Many self-professed evangelical Christians are voting for Donald Trump. Trump is not an evangelical Christian, and neither his personal background nor his policy proposals seem like a very good fit for religious conservatives.

There is a very conservative evangelical Christian running on the Republican side — Texas Sen. Ted Cruz — so it seems like evangelicals should be voting for him.

Something is askew, and political analysts are starting to notice.

Some recent analysis is leaning in the right direction, but I would like to give it a shove.

The National Review ran a post using church attendance as a way to think about the difference between the very large set of people, especially in the Southeast, who call themselves “evangelical” and the much smaller subset of these who attend church regularly and are likely to use their faith as a guide to voting.

It suggested Cruz might be the choice of the smaller group, but not necessarily the larger one.

This is on the right track, but the underlying analytical problem runs much deeper. All of us — pundits, academics, casual observers — develop narratives about religion’s influence that are much too tidy. We see a relationship — in this case between evangelicals and certain political issues — and then infer much, much more from it than the facts will allow.

The term “evangelical” is an excellent case in point. In the very broadest sense, this refers to anyone with a personal relationship to Jesus. The Pew Research Center says 30 percent of Americans identify as evangelicals or as born again, which is about 96 million people. (For comparison, 127 million people voted in the last presidential election.)

This is roughly the same percentage of Americans who believe the Bible is the Word of God and should be taken literally. The two groups overlap, though they are not identical.

Obviously, not all of those 96 million people are part of the self-conscious, politically mobilized subculture sometimes called “evangelicalism.” That subculture has institutions: magazines (Christianity Today), books (”The Purpose Driven Life”) and special-purpose organizations (Focus on the Family). This subculture is an integral part of American life but is much, much smaller than 96 million people.

Predicting the political action of this highly institutionalized group would be difficult enough; using the group to infer the actions of tens of millions more who call themselves “evangelical” is plainly foolhardy.

Evangelical pollster George Barna makes this point very effectively with his nine-point list of beliefs and practices that define evangelicals. By Barna’s more rigorous definition, the percentage of evangelicals in America is more like 9 or 10 percent. The number of “movement evangelicals” is much smaller than the number of people who accept the evangelical designation.

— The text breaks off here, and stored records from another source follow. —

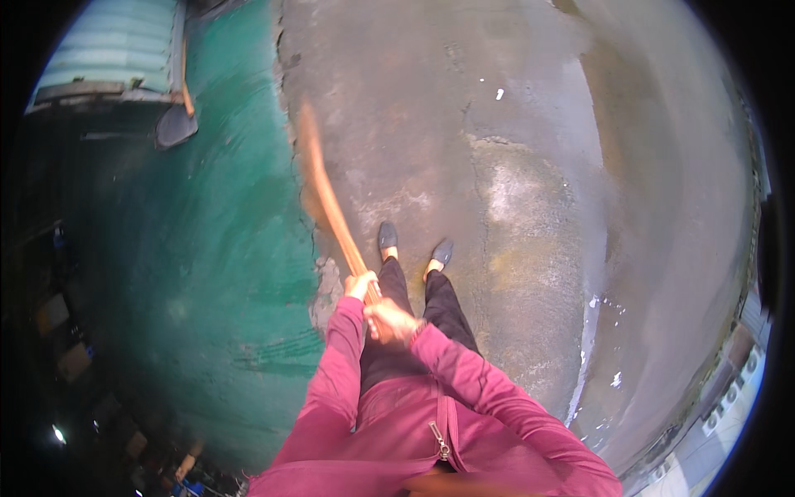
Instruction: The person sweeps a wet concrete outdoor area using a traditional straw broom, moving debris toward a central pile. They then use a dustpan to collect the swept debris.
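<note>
Underfoot, grey concrete ground (530, 166) is seen stretching wide ahead and to the right, wet along the right side. Leftward it is bounded by an irregular edge where a green-painted floor (207, 248) begins. A shovel (175, 124) is noted leaning at a corrugated wall (116, 50), well apart. A long wooden handle (327, 199), blurred, is gripped by both hands: left hand (359, 286) clenched higher, right hand (391, 321) clenched just below, touching. It is angled forward-left over the edge.

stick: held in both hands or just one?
Both. The left hand grips the stick higher up, the right hand just below it; the far end is blurred, angled out over the concrete floor.
</note>
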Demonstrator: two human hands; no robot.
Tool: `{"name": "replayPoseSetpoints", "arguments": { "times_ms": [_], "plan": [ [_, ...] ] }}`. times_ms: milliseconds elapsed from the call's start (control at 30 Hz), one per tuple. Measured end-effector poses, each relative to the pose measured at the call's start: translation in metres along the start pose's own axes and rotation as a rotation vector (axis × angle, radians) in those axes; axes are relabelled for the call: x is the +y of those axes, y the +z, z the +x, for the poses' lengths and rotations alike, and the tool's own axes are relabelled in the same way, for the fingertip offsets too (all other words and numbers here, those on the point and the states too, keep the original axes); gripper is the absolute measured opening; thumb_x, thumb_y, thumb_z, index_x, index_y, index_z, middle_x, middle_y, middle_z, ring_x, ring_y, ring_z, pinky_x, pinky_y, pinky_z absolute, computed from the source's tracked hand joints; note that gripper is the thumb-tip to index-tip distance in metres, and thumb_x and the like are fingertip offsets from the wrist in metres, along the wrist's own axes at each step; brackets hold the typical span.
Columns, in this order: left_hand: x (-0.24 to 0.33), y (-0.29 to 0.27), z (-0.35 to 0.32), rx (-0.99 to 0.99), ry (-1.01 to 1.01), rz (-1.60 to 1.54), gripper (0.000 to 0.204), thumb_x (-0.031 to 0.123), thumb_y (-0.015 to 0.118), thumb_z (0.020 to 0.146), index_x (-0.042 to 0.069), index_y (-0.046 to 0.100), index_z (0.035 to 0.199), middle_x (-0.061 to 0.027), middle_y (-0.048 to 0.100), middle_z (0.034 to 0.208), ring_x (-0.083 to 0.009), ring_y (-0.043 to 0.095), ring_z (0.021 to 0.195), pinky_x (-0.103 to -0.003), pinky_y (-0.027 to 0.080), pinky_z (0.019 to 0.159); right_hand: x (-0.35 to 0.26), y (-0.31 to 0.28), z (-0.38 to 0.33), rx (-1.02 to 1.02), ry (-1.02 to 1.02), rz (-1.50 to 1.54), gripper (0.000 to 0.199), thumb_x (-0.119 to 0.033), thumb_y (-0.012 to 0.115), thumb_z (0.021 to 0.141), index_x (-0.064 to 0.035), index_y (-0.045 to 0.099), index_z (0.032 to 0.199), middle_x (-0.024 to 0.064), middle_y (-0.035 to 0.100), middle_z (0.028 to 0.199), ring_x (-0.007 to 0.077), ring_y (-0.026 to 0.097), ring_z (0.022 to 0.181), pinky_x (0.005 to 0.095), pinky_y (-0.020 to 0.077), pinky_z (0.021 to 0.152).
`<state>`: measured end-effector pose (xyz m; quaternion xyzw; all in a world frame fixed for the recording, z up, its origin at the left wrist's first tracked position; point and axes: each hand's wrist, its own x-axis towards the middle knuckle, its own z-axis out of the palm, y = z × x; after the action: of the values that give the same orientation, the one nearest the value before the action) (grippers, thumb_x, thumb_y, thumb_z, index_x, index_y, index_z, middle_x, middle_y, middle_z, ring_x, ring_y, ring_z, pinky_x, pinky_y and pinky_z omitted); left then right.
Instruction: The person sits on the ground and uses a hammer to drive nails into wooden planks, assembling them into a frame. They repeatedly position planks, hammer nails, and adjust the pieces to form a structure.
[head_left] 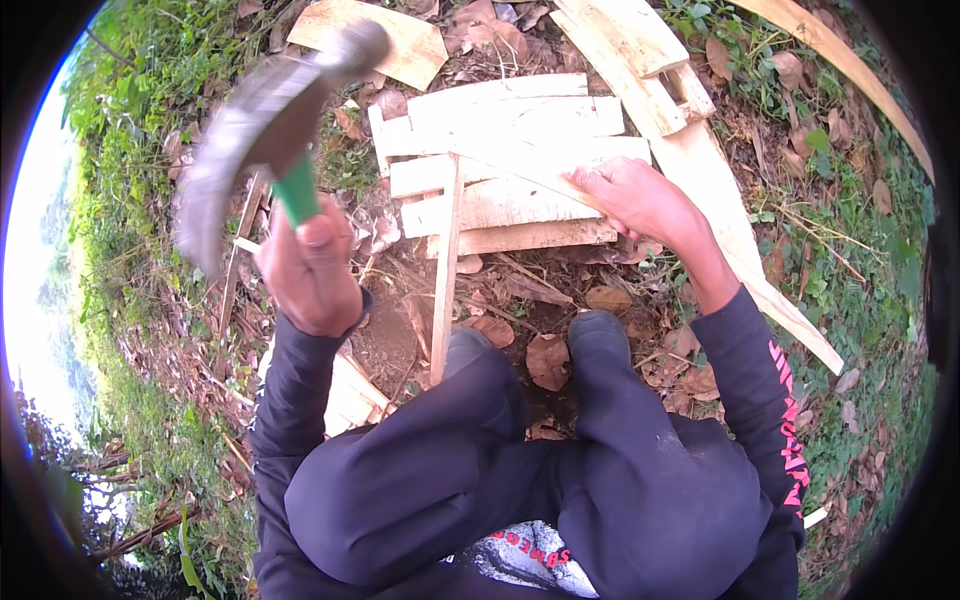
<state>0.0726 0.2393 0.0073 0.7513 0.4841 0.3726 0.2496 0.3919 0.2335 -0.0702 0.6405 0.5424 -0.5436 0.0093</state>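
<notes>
Outdoors, on open ground: green undergrowth [125, 315], dry fallen leaves [547, 362], bare soil [388, 335].

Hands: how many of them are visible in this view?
2: the left hand, at left, gripping the green-handled hammer; the right hand, at the right end of the wooden slats, holding a thin strip.

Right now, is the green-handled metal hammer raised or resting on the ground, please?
Raised: the green-handled metal hammer is gripped in the left hand, looming large and blurred near the camera.
</notes>
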Motion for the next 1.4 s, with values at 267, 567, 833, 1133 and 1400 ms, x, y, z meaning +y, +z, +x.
{"name": "replayPoseSetpoints", "arguments": {
  "times_ms": [267,567,833,1133,1400],
  "plan": [
    [-0.002,-0.001,-0.048,-0.256,-0.381,0.308,0.057,0.045,0.089,0.073,0.007,0.047,0.082,0.0035,0.042,0.056,-0.0068,0.038,0.046,-0.028,0.037,0.044,-0.001,0.001,0.005,-0.034,-0.145,-0.048,0.056,-0.050,0.047,0.102,-0.0001,0.063,0.083,0.0036,0.049,0.050,0.0135,0.052,0.042,0.0304,0.0441,0.043],
    [-0.016,0.017,-0.122,-0.245,-0.504,0.189,0.039,0.017,0.081,0.077,0.004,0.068,0.111,0.0001,0.047,0.064,-0.0096,0.048,0.049,-0.028,0.041,0.051,-0.015,0.006,-0.002,-0.059,0.030,-0.064,0.055,-0.049,0.045,0.103,-0.0015,0.071,0.093,0.0018,0.049,0.050,0.0121,0.052,0.042,0.0285,0.0444,0.042],
    [-0.004,0.012,-0.130,-0.262,-0.499,0.175,0.029,0.022,0.077,0.082,0.004,0.063,0.100,-0.0039,0.049,0.068,-0.0168,0.047,0.051,-0.033,0.041,0.053,-0.013,0.003,-0.015,0.062,-0.059,-0.272,0.074,-0.064,0.048,0.094,0.0070,0.070,0.092,0.0281,0.068,0.079,0.0424,0.068,0.084,0.0482,0.0514,0.082],
    [0.046,-0.030,-0.042,-0.097,-0.129,0.190,0.019,0.020,0.050,0.105,0.002,0.053,0.103,-0.0036,0.054,0.065,-0.0111,0.047,0.046,-0.031,0.038,0.043,0.015,0.009,-0.007,0.172,-0.137,-0.250,0.076,-0.065,0.048,0.095,0.0052,0.067,0.075,0.0136,0.055,0.048,0.0262,0.063,0.049,0.0400,0.0515,0.057],
    [0.023,-0.017,-0.039,-0.363,-0.127,0.283,0.018,0.020,0.048,0.105,0.002,0.052,0.103,-0.0042,0.050,0.057,-0.0135,0.049,0.044,-0.035,0.038,0.039,-0.006,-0.001,-0.008,0.041,-0.050,-0.255,0.071,-0.068,0.048,0.091,-0.0016,0.071,0.094,0.0201,0.065,0.067,0.0330,0.070,0.077,0.0444,0.0531,0.075]
  ]
}}
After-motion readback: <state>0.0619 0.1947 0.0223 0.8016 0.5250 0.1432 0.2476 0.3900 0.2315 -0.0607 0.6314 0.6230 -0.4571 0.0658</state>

I drew a similar distinction in a 2006 article in Christianity Today. I had been interviewing flea market dealers in Indiana and found two interesting, related facts: The dealers believe the Bible to be literally true, and virtually none of them ever read it.

Nationally, political analysts were starting to construct wild-eyed scenarios along these lines: “The biblically conservative Christian right vote is already X percent, but at least half of biblically conservative Christians are not yet politically mobilized. If they ever are, they could reach Y percent.”

I pointed out that Y percent was never going to happen. The fact people believed the Bible to be literally true did not mean they were ripe for political mobilization because mobilization is about resources, money and ideas, and these flow through institutional channels. My flea market dealers were not part of that world and were never going to be. They were believers, to be sure, but their beliefs did not translate into action.

In my 2012 book “Flea Market Jesus,” I pushed the point further. The flea market dealers did not attend church, but the differences between them and movement evangelicals were much broader. The dealers could not name any famous television preachers, like Charles Stanley or James Dobson; had never heard of the “Left Behind” book series; and did not really care about abortion or gay marriage. As I said then, “The flea market literalists are not prone to political mobilization, but if it ever happens, it will be because a populist has pricked their fears, not because a religious conservative has stoked their zeal.”

What I did not foresee, what nobody foresaw, was that this group might be activated without the fundraising and institution-building of traditional political mobilization if a candidate could manipulate the media enough to create his own story.

That’s not to say everyone in the evangelical subculture is supporting Cruz, while the less-committed, everyday evangelicals are supporting Trump. Jerry Falwell Jr. and the pastor of First Baptist Church in Dallas have made public appearances with Trump that border on endorsement.

But it is to say we all need to admit we often try to assume or infer way, way too much from religious identification.

Seen from a wide enough angle, religious affiliation is a pretty good marker. People who attend church regularly are, for instance, more likely to vote Republican. That level of prediction holds up.

But from a tighter angle, trying to parse differences among Protestants who profess a personal relationship with Jesus, we need to admit our predictions are not nearly as good.

A lot of people say the Bible is literally true. A lot of people say they are “evangelical.” But it is a mistake of the first order to jump to the conclusion that all of these people are like members of the 700 Club, Moral Majority or Focus on the Family.

Religion is just one lens people use to view the world; for many, it is not the most important lens. It is a mistake to assume 96 million people who call themselves evangelicals all want the same thing from their political leaders or their government. Here as elsewhere, if our stories seem too tidy, they are probably wrong.